### WHAT THE TASK ASKS
All of the data below should be set down again verbatim, without any images.

### DATA PROVIDED

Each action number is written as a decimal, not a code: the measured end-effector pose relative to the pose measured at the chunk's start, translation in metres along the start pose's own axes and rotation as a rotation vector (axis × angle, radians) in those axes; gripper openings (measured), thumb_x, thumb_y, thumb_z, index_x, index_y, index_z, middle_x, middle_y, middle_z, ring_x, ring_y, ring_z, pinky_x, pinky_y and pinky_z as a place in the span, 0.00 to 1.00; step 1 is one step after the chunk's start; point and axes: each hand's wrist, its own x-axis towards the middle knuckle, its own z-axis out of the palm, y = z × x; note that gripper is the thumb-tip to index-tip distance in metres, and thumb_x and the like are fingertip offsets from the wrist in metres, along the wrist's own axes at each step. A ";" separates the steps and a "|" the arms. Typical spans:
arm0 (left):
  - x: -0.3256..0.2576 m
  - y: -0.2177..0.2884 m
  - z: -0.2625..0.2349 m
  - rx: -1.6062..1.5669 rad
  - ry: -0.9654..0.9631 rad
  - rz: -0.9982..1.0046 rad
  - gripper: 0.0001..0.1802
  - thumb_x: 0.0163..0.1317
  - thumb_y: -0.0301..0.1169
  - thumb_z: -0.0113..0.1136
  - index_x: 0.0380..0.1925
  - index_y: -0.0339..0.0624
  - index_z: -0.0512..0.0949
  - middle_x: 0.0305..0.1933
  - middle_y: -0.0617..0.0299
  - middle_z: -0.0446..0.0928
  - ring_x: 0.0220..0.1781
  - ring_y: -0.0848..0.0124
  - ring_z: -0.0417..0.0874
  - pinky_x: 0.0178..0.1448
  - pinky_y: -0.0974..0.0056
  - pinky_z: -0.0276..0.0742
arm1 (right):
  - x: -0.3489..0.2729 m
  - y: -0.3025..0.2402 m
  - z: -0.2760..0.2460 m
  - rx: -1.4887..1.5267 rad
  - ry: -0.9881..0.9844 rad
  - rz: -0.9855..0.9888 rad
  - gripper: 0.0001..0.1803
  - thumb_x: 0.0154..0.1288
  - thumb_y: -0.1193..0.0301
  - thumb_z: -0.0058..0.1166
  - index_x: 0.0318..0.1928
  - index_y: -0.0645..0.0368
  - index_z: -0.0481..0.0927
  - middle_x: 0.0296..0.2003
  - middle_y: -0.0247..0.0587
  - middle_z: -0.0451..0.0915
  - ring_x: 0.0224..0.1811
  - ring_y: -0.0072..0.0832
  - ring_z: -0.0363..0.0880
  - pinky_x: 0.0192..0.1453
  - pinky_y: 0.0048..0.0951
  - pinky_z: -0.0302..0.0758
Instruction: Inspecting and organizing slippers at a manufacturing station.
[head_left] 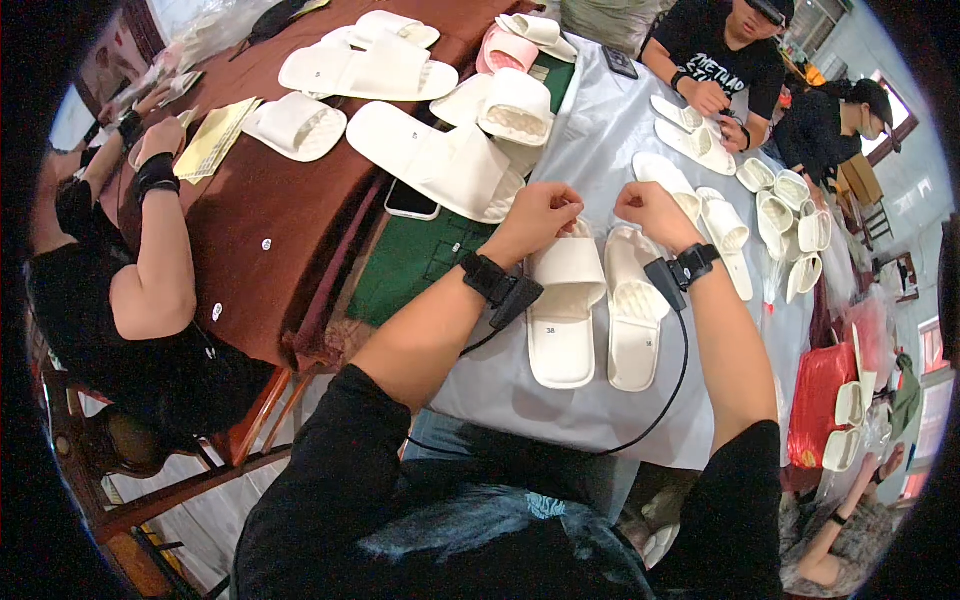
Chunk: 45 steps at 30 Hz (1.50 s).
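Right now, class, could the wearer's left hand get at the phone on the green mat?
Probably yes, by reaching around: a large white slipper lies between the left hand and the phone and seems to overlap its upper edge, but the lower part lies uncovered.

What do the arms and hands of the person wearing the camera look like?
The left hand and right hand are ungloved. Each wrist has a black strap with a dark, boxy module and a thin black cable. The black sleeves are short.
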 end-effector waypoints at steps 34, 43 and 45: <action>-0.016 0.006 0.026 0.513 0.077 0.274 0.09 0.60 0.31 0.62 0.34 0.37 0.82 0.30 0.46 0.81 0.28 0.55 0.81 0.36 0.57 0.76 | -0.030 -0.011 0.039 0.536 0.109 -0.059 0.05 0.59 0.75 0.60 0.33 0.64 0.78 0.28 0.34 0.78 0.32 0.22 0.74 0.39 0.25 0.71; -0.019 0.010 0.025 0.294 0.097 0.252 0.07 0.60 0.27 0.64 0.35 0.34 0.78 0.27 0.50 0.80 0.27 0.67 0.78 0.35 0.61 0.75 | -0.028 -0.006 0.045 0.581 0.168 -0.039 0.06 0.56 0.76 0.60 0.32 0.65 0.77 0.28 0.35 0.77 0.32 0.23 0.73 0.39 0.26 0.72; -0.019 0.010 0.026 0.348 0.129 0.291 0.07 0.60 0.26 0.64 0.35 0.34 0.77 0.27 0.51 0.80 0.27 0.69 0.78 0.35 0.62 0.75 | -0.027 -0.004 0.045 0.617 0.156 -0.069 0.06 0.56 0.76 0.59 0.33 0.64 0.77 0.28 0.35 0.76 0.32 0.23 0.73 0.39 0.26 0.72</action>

### WRITTEN ANSWER
Each action number is written as a decimal, not a code: the measured end-effector pose relative to the pose measured at the chunk's start, translation in metres along the start pose's own axes and rotation as a rotation vector (axis × angle, radians) in those axes; gripper openings (measured), thumb_x, thumb_y, thumb_z, index_x, index_y, index_z, middle_x, middle_y, middle_z, ring_x, ring_y, ring_z, pinky_x, pinky_y and pinky_z as a place in the span, 0.00 to 1.00; step 1 is one step after the chunk's start; point and axes: each hand's wrist, its own x-axis towards the middle knuckle, its own z-axis out of the palm, y = z × x; note that gripper is the thumb-tip to index-tip distance in metres, and thumb_x and the like are fingertip offsets from the wrist in metres, along the wrist's own axes at each step. A ";" separates the steps and a "|" the arms. Typical spans:
arm0 (left):
  - x: -0.3256..0.2576 m
  - y: -0.2177..0.2884 m
  - z: -0.2625..0.2349 m
  - rx: -1.6062..1.5669 rad
  - ry: -0.9654..0.9631 rad
  - rz: -0.9982..1.0046 rad
  - gripper: 0.0001..0.1802
  - thumb_x: 0.0163..0.1317
  - thumb_y: -0.0301..0.1169
  - thumb_z: -0.0113..0.1136
  - index_x: 0.0380..0.1925
  - index_y: -0.0339..0.0624
  - index_z: -0.0512..0.0949
  - middle_x: 0.0305..0.1933
  - middle_y: -0.0617..0.0299
  - middle_z: -0.0446..0.0928
  - ring_x: 0.0220..0.1781
  - ring_y: -0.0848..0.0124
  - ring_z: -0.0417..0.0874
  - pinky_x: 0.0178..0.1448
  - pinky_y: -0.0974..0.0056
  - pinky_z: -0.0276..0.0742
arm1 (right):
  - x: -0.3489..0.2729 m
  - y: -0.3025..0.2402 m
  - z: -0.2760..0.2460 m
  - rx: -1.4887..1.5267 rad
  - ry: -0.9881..0.9844 rad
  - rz: -0.9855..0.9888 rad
  - gripper: 0.0001..0.1803
  - thumb_x: 0.0154..0.1288
  - thumb_y: -0.1193..0.0301
  - thumb_z: -0.0058..0.1166
  - index_x: 0.0318..0.1928
  - index_y: -0.0645..0.0368
  - index_z: -0.0481..0.0927
  - middle_x: 0.0296..0.2003
  - middle_y: -0.0247..0.0587
  - middle_z: -0.0451..0.0915
  - ring_x: 0.0224..0.1811
  - ring_y: -0.0072..0.0832
  - ring_z: -0.0363..0.0880
  - pinky_x: 0.0192..0.1453
  - pinky_y: 0.0048..0.0951
  - pinky_z: -0.0302..0.0758
Instruction: Inspecting and organizing slippers at a manufacturing station.
[head_left] 
Chunk: 45 steps at 30 Hz (1.50 s).
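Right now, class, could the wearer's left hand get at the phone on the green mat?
Probably yes, by reaching around: a large white slipper lies between the left hand and the phone and seems to overlap its upper edge, but the lower part lies uncovered.

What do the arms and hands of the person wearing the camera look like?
The left hand and right hand are ungloved. Each wrist has a black strap with a dark, boxy module and a thin black cable. The black sleeves are short.
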 end-effector waypoints at steps 34, 43 and 45: <action>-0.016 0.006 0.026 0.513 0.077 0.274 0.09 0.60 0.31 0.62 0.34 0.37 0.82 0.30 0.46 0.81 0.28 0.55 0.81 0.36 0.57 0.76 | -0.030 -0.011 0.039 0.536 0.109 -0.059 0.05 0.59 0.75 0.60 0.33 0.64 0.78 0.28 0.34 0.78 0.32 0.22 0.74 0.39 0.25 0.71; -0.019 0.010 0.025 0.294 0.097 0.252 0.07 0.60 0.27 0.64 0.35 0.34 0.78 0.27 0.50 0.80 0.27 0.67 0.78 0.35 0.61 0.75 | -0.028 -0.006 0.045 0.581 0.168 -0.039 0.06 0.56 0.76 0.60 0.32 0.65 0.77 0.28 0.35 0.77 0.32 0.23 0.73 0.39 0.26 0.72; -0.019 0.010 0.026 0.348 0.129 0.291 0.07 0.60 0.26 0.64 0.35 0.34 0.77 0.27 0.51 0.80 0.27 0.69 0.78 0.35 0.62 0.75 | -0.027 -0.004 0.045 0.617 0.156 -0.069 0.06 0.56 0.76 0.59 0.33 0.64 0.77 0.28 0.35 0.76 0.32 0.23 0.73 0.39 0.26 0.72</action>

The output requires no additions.